• [Work to be completed] Repeat everything in the listing below. Keep each line exact.

• [Stored data]
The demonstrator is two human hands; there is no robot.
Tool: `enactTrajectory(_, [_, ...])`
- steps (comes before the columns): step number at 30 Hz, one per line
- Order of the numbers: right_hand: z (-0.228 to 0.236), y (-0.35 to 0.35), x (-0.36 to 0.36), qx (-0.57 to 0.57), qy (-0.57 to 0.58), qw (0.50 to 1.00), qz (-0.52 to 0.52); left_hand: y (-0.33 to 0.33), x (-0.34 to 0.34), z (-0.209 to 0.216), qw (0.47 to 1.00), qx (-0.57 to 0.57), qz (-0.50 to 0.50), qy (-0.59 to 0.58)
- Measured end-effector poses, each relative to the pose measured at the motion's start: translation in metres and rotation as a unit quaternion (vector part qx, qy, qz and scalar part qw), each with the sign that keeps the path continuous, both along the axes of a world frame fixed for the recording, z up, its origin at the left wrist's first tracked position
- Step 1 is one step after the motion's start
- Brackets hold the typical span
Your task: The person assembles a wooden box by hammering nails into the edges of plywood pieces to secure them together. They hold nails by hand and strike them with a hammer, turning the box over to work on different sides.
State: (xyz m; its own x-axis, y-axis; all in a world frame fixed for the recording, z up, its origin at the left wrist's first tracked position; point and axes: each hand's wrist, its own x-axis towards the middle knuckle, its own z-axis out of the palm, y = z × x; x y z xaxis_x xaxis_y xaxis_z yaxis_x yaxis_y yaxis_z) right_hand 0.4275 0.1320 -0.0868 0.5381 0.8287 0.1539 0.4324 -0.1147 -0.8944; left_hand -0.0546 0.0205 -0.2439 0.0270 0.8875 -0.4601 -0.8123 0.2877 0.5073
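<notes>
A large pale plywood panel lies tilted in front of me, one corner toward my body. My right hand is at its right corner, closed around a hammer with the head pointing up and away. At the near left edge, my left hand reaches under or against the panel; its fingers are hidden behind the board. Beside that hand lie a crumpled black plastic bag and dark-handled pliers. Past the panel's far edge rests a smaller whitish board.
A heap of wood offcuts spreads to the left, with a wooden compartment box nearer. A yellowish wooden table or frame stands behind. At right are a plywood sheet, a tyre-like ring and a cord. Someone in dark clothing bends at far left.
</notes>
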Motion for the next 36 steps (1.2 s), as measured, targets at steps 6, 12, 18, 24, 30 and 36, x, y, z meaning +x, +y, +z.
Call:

• [Solution to the problem]
The demonstrator is two human hands; there is no robot.
Tool: `enactTrajectory(_, [_, ...])`
- steps (comes before the columns): step number at 30 Hz, one per line
- Order of the numbers: right_hand: z (-0.228 to 0.236), y (-0.35 to 0.35), x (-0.36 to 0.36), qx (-0.57 to 0.57), qy (-0.57 to 0.58), qw (0.50 to 1.00), qz (-0.52 to 0.52); left_hand: y (-0.33 to 0.33), x (-0.34 to 0.34), z (-0.209 to 0.216), qw (0.47 to 1.00), qx (-0.57 to 0.57), qz (-0.50 to 0.50), qy (-0.59 to 0.58)
- Measured end-effector poses, each relative to the pose measured at the motion's start: translation in metres and rotation as a unit quaternion (vector part qx, qy, qz and scalar part qw), each with the sign that keeps the path continuous, both along the axes of a world frame fixed for the recording, z up, its origin at the left wrist's first tracked position
- Step 1 is one step after the motion's start
- Brackets hold the typical span
Your task: The person assembles a wooden box by hammering nails into the edges of plywood pieces to secure them together. They hold nails by hand and strike them with a hammer, turning the box over to work on different sides.
State: (xyz m; its own x-axis, y-axis; all in a world frame fixed for the recording, z up, its origin at the left wrist's first tracked position; point and axes: each hand's wrist, its own x-axis towards the middle knuckle, its own z-axis out of the palm, y = z × x; x y z xaxis_x xaxis_y xaxis_z yaxis_x yaxis_y yaxis_z) right_hand 0.4275 0.1320 -0.0868 0.5381 0.8287 0.1539 0.4324 -0.1147 -0.8944; left_hand -0.0546 0.0205 -0.2439 0.0270 0.8875 -0.4601 -0.8123 0.2877 0.5073
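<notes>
A large pale plywood panel lies tilted in front of me, one corner toward my body. My right hand is at its right corner, closed around a hammer with the head pointing up and away. At the near left edge, my left hand reaches under or against the panel; its fingers are hidden behind the board. Beside that hand lie a crumpled black plastic bag and dark-handled pliers. Past the panel's far edge rests a smaller whitish board.
A heap of wood offcuts spreads to the left, with a wooden compartment box nearer. A yellowish wooden table or frame stands behind. At right are a plywood sheet, a tyre-like ring and a cord. Someone in dark clothing bends at far left.
</notes>
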Motion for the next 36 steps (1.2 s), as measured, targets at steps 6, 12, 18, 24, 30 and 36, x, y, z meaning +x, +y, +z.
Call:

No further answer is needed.